On conservative KNUS last week, host Steffan Tubbs asked U.S. Rep. Ken Buck (R-CO) why Colorado Sen. Cory Gardner wasn’t speaking out more on impeachment.
Buck replied with, “I think Cory is absolutely right. Cory will be part of the jury in the near future, and I think Corey is demonstrating that he is entering this with an open mind, that he wants to see the evidence. But Cory is a thoughtful and he is a senator that is well-respected because he holds his cards close to his vest. And I think that that Cory Gardner, when he speaks and when he says, ‘I’ve listened to the evidence and this is my vote,’ it’s much more convincing than if he was a partisan all the way along.”
In fact, Gardner hasn’t been spewing out news releases on impeachment, like KNUS’ Steffan Tubbs wants him to do.

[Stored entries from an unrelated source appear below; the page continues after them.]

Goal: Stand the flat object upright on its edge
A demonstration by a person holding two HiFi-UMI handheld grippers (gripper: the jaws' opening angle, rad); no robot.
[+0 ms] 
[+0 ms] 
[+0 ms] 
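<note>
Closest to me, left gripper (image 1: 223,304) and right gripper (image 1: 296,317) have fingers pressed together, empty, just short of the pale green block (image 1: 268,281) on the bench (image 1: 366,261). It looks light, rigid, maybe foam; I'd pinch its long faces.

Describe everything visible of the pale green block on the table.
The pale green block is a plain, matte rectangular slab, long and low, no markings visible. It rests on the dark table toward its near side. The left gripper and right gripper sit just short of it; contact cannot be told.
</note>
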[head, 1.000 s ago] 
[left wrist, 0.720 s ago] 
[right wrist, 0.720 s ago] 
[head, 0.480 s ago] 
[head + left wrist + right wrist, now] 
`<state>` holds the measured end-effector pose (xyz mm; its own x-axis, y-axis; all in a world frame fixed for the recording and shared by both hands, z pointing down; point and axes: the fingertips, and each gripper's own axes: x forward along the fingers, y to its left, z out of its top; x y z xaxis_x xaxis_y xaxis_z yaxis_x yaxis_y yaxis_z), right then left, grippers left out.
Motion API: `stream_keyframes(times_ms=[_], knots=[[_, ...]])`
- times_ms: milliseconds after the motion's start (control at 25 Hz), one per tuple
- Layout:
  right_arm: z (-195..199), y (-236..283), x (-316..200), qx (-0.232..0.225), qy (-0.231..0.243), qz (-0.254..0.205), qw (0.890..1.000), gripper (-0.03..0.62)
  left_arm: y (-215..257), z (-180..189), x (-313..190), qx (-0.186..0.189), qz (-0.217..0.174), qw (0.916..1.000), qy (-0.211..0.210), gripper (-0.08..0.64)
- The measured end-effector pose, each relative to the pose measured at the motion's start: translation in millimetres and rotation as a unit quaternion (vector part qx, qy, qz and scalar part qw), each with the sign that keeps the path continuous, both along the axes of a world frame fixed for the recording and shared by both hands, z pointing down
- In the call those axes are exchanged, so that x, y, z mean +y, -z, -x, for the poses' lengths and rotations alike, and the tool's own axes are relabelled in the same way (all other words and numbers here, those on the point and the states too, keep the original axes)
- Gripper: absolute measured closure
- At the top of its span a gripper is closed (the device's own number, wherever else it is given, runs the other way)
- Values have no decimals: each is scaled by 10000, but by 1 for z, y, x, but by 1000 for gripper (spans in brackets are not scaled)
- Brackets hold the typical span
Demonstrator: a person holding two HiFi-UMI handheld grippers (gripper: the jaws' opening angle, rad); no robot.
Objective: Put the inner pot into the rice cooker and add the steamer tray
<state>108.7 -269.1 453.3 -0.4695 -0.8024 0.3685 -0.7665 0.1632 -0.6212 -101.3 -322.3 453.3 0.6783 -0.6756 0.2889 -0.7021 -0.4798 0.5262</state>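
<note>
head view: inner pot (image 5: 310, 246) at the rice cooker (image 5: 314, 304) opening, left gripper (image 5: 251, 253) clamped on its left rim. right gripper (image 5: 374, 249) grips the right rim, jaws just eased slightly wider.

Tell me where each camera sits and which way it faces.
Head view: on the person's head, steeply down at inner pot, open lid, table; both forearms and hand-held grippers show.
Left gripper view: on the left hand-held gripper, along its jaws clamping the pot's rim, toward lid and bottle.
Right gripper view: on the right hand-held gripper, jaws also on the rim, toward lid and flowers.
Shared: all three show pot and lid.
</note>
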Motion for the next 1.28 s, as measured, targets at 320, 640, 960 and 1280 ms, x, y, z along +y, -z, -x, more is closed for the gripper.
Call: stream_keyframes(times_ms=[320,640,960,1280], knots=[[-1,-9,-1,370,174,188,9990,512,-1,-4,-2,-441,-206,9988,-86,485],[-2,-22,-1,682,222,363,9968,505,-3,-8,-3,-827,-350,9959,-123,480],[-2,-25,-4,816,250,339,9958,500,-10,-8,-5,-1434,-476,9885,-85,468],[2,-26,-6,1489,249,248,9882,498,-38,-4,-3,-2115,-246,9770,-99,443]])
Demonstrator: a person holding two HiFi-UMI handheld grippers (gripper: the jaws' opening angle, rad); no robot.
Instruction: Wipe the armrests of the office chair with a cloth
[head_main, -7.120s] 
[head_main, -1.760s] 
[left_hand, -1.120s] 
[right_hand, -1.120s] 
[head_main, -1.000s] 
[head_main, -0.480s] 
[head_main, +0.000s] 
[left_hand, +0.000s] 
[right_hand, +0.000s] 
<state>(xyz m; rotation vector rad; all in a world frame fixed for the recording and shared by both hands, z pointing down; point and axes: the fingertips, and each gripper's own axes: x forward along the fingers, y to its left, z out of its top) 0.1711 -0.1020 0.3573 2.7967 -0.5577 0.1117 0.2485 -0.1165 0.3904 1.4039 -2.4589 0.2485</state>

The irony hasn’t been lost on 9News’ Kyle Clark, who tweeted Dec. 10: “Quite the contortion in [Gardner’s] statement on impeachment. Says it’s a ‘total circus’ to ‘appease the far-left’ but Gardner says as a juror in Senate they’ll be ‘bipartisan and fair.'”
And speaking of contortion, Buck doesn’t have a problem saying that he “absolutely” does not believe that Gardner will vote against impeachment, which is what he told Tubbs Friday.

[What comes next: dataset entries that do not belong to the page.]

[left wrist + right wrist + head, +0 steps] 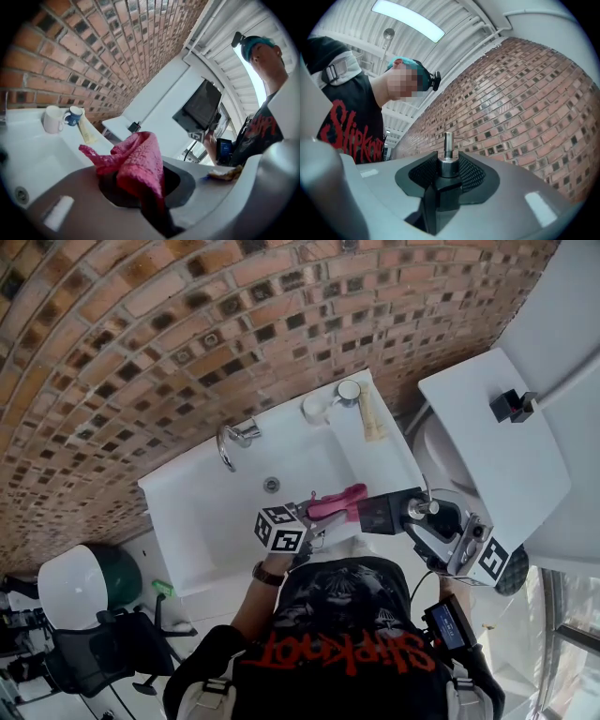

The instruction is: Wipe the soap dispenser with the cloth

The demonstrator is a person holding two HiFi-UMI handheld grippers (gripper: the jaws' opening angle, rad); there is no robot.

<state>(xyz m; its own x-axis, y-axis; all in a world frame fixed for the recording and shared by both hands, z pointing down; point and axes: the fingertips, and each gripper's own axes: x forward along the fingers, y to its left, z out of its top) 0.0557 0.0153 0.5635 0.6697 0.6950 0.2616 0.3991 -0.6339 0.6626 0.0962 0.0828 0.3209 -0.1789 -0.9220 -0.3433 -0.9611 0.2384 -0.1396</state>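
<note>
The pink cloth (337,502) is bunched between the jaws of my left gripper (323,512), which is shut on it above the front of the sink. In the left gripper view the cloth (136,159) spills up and forward over the jaws. My right gripper (441,521) is shut on the black soap dispenser (384,512), held in the air just right of the cloth with its metal pump (422,508) toward the gripper. The right gripper view shows the pump (448,159) standing up between the mesh pads. I cannot tell whether cloth and dispenser (201,110) touch.
Below is a white sink (216,521) with a chrome tap (234,439) and drain (272,485). A white mug (316,407), a blue cup (349,390) and a tube (372,416) sit at its back corner. A white cistern lid (497,446) is on the right, brick wall behind.
</note>
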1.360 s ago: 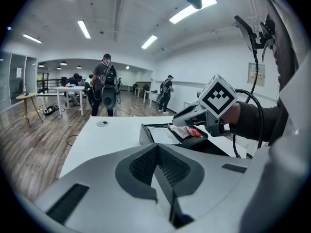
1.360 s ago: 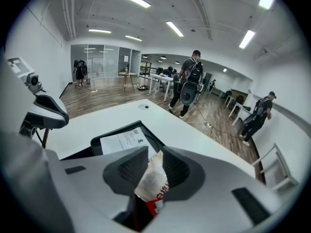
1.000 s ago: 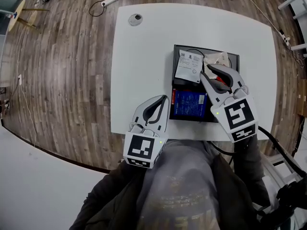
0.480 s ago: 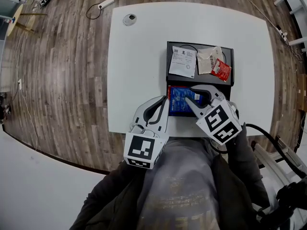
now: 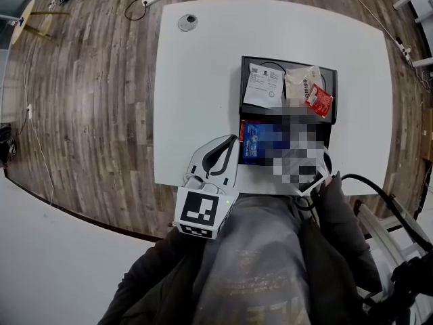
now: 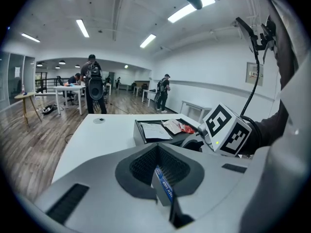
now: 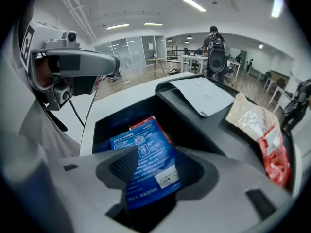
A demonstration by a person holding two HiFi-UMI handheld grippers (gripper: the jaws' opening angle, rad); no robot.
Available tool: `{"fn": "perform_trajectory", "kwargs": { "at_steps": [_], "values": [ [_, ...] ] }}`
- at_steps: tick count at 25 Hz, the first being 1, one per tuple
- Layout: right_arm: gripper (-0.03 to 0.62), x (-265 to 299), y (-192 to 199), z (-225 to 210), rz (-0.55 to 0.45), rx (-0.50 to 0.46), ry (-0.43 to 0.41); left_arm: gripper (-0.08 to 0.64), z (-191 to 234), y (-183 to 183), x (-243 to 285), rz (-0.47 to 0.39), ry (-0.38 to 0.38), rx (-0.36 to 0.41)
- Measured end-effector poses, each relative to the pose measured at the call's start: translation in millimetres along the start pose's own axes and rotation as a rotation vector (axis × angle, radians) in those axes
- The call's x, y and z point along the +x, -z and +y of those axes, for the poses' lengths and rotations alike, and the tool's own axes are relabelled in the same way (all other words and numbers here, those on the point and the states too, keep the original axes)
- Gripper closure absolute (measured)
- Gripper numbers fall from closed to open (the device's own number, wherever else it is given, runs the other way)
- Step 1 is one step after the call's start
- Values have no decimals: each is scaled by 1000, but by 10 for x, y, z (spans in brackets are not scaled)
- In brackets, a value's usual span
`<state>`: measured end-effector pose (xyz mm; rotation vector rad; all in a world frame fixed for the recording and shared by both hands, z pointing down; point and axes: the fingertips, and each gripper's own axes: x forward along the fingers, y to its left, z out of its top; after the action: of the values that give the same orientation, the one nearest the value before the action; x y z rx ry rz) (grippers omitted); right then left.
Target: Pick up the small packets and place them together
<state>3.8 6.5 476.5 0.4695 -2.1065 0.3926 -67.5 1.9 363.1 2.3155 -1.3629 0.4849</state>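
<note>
1. Blue packet (image 7: 146, 178): I read it at the centre of the right gripper view. It lies tilted in the gap of the right gripper (image 7: 154, 161), above the near compartment of the black tray (image 7: 194, 118). More blue packets (image 7: 121, 141) lie in that compartment, directly under it.

2. Right gripper: the jaws stand wide and have just been opening. The packet sits between them, and the pads do not press on it.

3. Second packet (image 6: 163, 187): I see it edge-on at the lower centre of the left gripper view, pinched in narrow jaws.

4. Left gripper (image 5: 229, 146): in the head view it sits at lower centre, across the near edge of the white table (image 5: 196, 80), just left of the tray.

5. Far compartment, left to right in the head view: white sheet (image 5: 264, 87), beige pouch (image 5: 301, 81), red sachet (image 5: 318, 101).
</note>
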Motion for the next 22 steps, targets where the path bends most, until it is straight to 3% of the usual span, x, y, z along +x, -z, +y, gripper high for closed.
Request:
{"fn": "perform_trajectory", "kwargs": {
  "at_steps": [8,11,13,22],
  "values": [
    [380,29,8,13,16,22,-16,558,48,28,18,10,-3,-15],
    [456,17,5,15,12,-5,10,558,56,18,11,7,-3,-15],
    [591,16,26,23,33,-37,36,558,57,17,1,5,-3,-14],
    [591,-103,2,-16,-1,-52,67,558,27,20,-35,0,0,-10]
  ]
}}
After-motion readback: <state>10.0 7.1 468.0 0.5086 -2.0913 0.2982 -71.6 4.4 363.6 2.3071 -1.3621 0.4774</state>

So Buck is saying, Gardner needs to act like an impartial juror, but don’t worry my fellow Republicans, Gardner will absolutely vote with Trump.
That’s what it looks like when a contortionist defends a contortionist.
Buck’s own impeachment behavior is getting national attention.
Maureen Dowd of the New York Times spotlighted Buck as having the “most twisted” defense of opposing an aspect of impeachment.
The twisted moment came, Dowd wrote over the weekend, when Buck said that it doesn’t make sense to impeach for obstructing Congress because “we were sent here to obstruct this Congress.” It was “a campaign promise.”
If you read that a few times, then Buck’s defense of Gardner maintaining his non-silence silence to be impartial seems logical.